That electric feeling

Advances in genetics and imaging offer hope for understanding ADHD

Bill Snyder
Published: November, 2003

ADHD hasn't stopped 14-year-old J.T. King from succeeding in school or competing in chess tournaments.  He says the medication he takes—a lont-acting form of methylphenidate—helps him stay calm and "think harder."
Photo illustration by Dean Dixon
Before he started taking Ritalin four years ago, J.T. King just couldn’t sit still. “I feel like I have electricity running through me,” he told his parents when he was in the second grade. “I feel like if I stuck my hands out, … lightning bolts would come out of my fingers.”

J.T. is still bothered sometimes by that electric feeling. But today, thanks to the medication, his parents’ perseverance and his own determination, the gregarious seventh grader is succeeding in school, competing in chess tournaments and mastering every video game he tries. “He’s awesome,” marvels his mother, Jere King.

This 14-year-old computer whiz from Franklin, Tenn., has attention deficit hyperactivity disorder (ADHD), the most commonly diagnosed behavioral problem in children. There is recurring debate about whether ADHD is over-diagnosed, or whether some hyperactive youngsters aren’t getting the treatment they need.

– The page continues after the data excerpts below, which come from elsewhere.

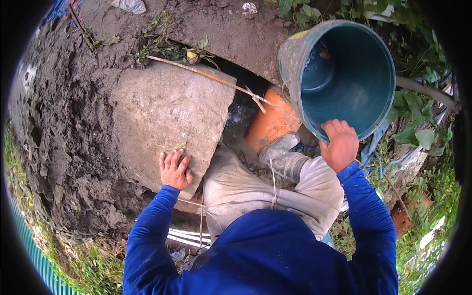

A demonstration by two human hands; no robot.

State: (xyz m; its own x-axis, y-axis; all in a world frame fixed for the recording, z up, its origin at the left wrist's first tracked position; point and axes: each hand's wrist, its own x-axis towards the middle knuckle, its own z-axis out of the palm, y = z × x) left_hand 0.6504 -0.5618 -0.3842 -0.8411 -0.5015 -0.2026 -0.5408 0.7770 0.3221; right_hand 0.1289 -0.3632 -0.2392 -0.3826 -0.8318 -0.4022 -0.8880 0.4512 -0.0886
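Two hands: both busy.
Left hand (174, 169): fingers spread flat on concrete slab (164, 118); keep bracing.
Right hand (339, 145): fingers curled over teal bucket (344, 73) rim; tip steadily beside orange pipe (268, 125).

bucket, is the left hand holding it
No, the right hand grips the blue bucket by its rim, while the left hand rests flat on the concrete slab.

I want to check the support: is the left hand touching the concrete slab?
Touching. The head view shows the left hand lying flat, fingers spread, on the edge of the concrete slab.
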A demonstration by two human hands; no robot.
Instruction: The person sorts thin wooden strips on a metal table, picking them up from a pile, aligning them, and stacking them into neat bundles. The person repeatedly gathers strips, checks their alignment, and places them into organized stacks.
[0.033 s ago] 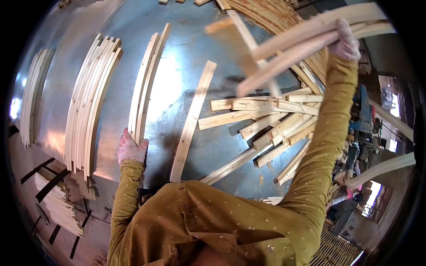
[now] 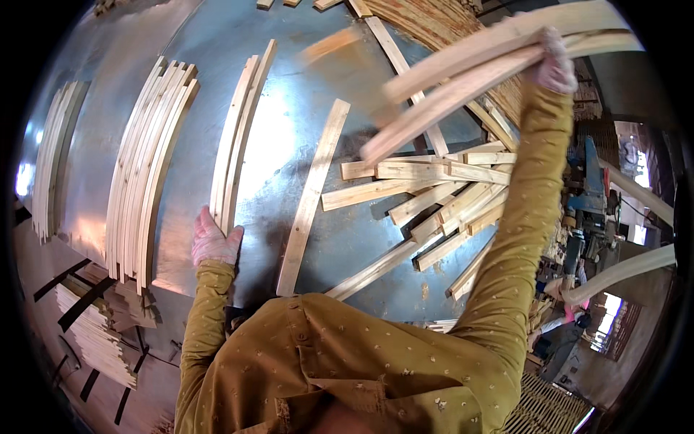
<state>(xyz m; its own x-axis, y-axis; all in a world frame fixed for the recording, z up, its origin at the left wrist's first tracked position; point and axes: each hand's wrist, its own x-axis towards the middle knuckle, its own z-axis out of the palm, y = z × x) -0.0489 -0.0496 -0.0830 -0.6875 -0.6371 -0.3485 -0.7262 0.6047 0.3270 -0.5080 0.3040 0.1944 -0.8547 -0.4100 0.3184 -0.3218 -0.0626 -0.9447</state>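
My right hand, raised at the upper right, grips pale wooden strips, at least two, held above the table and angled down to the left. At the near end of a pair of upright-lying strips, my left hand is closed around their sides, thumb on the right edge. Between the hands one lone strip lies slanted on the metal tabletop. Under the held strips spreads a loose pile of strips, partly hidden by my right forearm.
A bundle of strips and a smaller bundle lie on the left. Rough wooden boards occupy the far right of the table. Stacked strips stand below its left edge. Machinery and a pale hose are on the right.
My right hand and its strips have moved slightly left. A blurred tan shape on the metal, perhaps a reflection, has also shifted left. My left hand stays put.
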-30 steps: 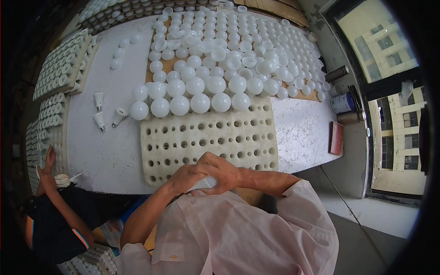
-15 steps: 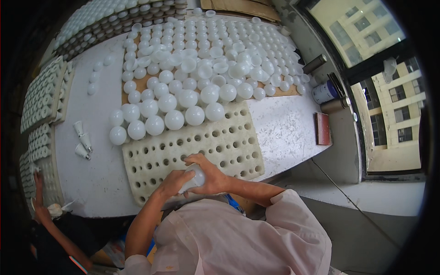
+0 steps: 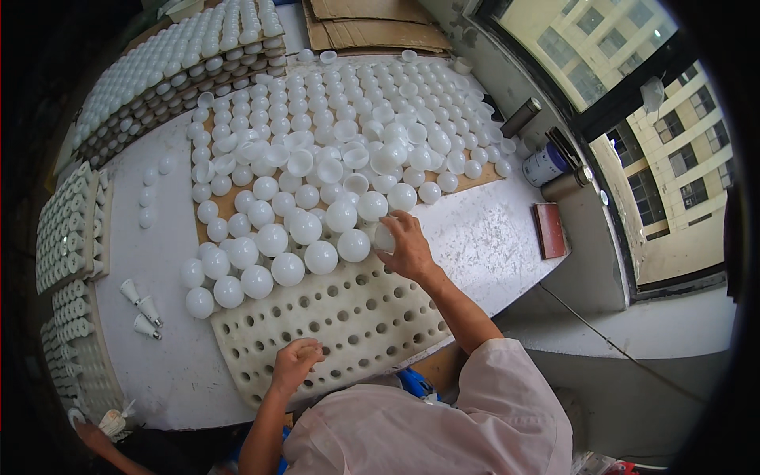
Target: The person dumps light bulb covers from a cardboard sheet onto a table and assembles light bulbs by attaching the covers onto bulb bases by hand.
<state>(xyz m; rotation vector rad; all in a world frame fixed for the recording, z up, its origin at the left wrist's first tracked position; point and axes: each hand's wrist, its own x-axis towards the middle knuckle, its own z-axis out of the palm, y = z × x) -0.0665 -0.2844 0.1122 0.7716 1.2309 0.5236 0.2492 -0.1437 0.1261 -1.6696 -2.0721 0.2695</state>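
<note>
My right hand (image 3: 408, 247) reaches forward, its fingers curved round a white globe light bulb (image 3: 385, 238) at the right end of the front rows. The bulb's lower part is hidden. Those rows of round white bulbs (image 3: 288, 269) stand along the far side of a pale foam tray (image 3: 348, 332) with many holes. Above the tray's near part, my left hand (image 3: 297, 364) is loosely curled, finger and thumb apart, with nothing visible in it. Behind the rows, many white dome-shaped bulb covers (image 3: 331, 170) lie on a brown board, some cup side up.
Three bulbs with bare bases (image 3: 142, 309) lie on the white table (image 3: 170, 364). Foam trays of white parts (image 3: 63, 229) and stacked bulb trays (image 3: 182, 55) stand left. A co-worker's hand (image 3: 93, 437) is at lower left. A flask (image 3: 521, 117), tin (image 3: 546, 165) and red box (image 3: 551, 229) line the right.
My right hand has moved forward from near my body to the bulb rows, carrying the bulb. My left hand has let go of it and shifted slightly left. The view has tilted.
</note>
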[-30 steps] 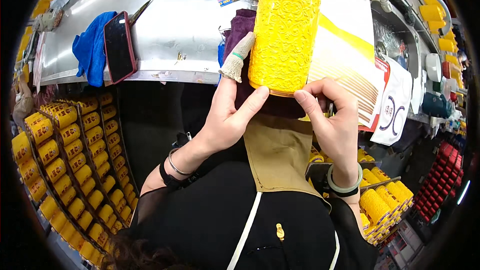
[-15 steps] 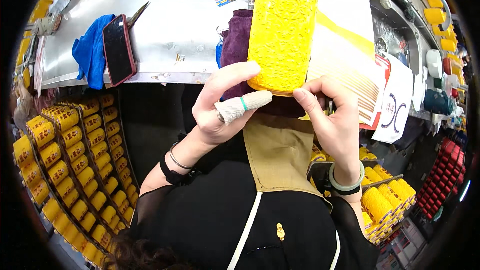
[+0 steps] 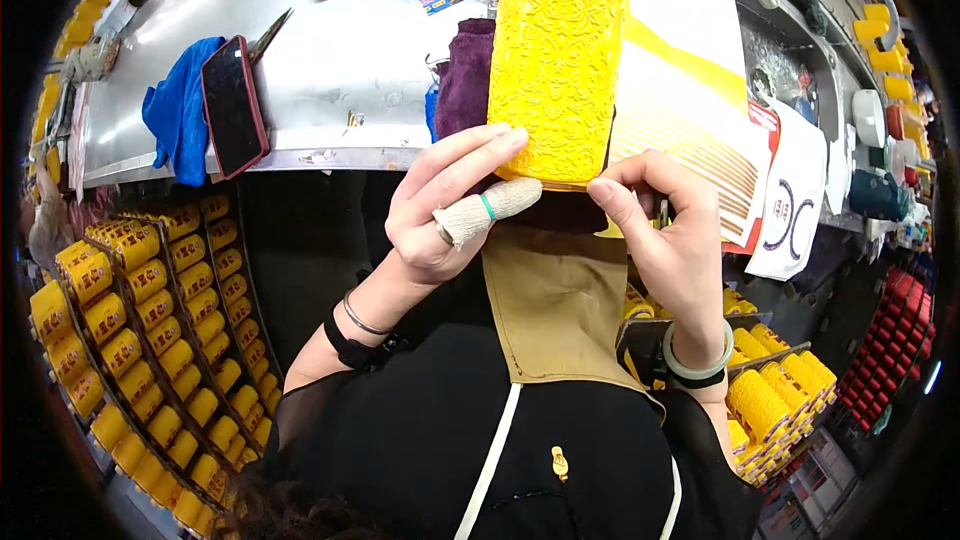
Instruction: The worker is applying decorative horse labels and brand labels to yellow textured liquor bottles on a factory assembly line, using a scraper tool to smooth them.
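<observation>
A yellow bottle with raised scroll patterns lies with its neck pointing away from me and its base toward me. My left hand is closed at its lower left corner, fingertips against the side and base. A cloth finger cot with a green band covers one finger, which presses at the base edge. My right hand, fingers bent, pinches at the lower right corner of the base; what its curled fingers hold behind is partly hidden. Beside the bottle on the left lies a purple cloth.
On the metal bench are a phone, a blue cloth and dark pointed scissors or tweezers. Printed sheets lie right of the bottle. Racks of yellow bottles stand at lower left, with more yellow bottles at lower right.
The bottle's face has turned slightly, showing its flat front more squarely. My left fingers have come closer together along its side. The whole view has shifted a little.
</observation>
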The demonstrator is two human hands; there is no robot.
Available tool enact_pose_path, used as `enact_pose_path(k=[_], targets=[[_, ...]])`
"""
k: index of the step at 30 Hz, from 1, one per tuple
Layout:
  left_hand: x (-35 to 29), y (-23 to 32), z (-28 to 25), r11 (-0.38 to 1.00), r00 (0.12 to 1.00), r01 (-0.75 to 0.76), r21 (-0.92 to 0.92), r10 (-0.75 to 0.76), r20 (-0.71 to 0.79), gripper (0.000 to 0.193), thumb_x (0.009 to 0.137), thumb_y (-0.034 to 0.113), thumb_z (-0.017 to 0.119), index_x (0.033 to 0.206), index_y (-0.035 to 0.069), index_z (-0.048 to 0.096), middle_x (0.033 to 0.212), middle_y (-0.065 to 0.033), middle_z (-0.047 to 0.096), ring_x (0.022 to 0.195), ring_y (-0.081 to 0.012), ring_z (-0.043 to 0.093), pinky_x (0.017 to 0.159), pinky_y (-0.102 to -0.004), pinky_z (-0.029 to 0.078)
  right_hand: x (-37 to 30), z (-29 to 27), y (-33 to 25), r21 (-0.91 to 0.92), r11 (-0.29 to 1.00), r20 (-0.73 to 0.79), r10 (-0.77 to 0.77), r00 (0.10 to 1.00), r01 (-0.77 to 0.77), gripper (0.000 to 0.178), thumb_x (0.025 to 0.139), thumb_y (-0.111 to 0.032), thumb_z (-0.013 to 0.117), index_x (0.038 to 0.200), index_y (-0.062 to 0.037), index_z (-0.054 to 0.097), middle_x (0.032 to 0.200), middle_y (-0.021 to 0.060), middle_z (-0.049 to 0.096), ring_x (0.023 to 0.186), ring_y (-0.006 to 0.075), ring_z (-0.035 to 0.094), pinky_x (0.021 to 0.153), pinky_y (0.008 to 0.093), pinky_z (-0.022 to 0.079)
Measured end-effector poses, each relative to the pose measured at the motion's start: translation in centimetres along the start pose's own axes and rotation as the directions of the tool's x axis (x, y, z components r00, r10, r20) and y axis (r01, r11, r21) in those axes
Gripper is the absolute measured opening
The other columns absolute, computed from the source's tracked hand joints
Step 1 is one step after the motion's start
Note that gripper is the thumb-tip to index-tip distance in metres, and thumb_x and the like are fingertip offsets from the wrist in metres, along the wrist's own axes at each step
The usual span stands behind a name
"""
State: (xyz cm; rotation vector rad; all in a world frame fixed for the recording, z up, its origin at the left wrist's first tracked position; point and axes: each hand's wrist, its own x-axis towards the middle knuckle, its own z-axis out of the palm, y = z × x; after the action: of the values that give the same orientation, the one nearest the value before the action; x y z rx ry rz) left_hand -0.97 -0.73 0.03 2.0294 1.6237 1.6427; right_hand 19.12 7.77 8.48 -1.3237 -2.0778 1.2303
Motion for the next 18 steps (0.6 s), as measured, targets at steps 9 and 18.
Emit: enact_pose_path(k=[9, 18], targets=[[2.3, 0.9, 0.1, 0.984, 0.982, -0.153, 0.091, 0.142, 0.120, 0.027, 0.069, 0.007, 0.078, 0.096, 0.009, 0.082, 0.118, -0.0110, 0.074, 0.115, -0.0305, 0.065, 0.091, -0.0383, 0.059, 0.0, -0.2, 0.1, -0.018, 1.000, 0.007, -0.005, 1.000, 0.006, 0.015, 0.089, -0.016, 0.077, 0.087, -0.0014, 0.072, 0.071, 0.0070, 0.065, 0.061, 0.0154, 0.053, 0.059, 0.0301, 0.042], [0.7, -0.1, 0.5, 0.995, 0.994, -0.087, 0.039, 0.089, -0.059, 0.025, 0.072, 0.000, 0.082, 0.096, 0.007, 0.081, 0.117, -0.0151, 0.074, 0.109, -0.0340, 0.070, 0.090, -0.0380, 0.060, -0.2, -0.6, 0.7, 0.020, 1.000, -0.010, 0.022, 1.000, -0.021, 0.017, 0.088, -0.015, 0.077, 0.086, 0.0007, 0.072, 0.071, 0.0084, 0.067, 0.061, 0.0170, 0.055, 0.060, 0.0304, 0.043]])
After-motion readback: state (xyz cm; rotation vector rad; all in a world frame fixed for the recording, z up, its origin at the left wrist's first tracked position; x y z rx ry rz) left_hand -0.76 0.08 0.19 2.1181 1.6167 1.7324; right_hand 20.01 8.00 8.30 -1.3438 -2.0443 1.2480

What confounds any discussion about the diagnosis and treatment of ADHD is its complexity. ADHD is actually a constellation of symptoms – the hallmarks of which are a persistent pattern of hyperactivity, impulsive behavior and difficulty paying attention. No single cause for these symptoms has yet been found and, to complicate matters even further, ADHD is often diagnosed in conjunction with learning disabilities and other behavior problems.

These mysteries are rapidly being unraveled, thanks to recent advances in genetics, brain imaging and the ability to manipulate the genetic make-up of laboratory mice. “Advancements in technology have changed the whole field completely,” asserts Richard Shelton, M.D., professor of Psychiatry and Pharmacology at Vanderbilt University Medical Center, and an expert on the treatment of depression, bipolar disorder and ADHD. “I’m asking questions now that I couldn’t possibly have asked even five years ago.”

To understand ADHD, as well as other disorders of brain functioning, we must first journey deep into the nervous system – down to the cellular level. There we’ll find the molecules that make it possible for electrical signals to jump the gaps between individual nerve cells, called synapses, and transmit information at lightning speed throughout the body.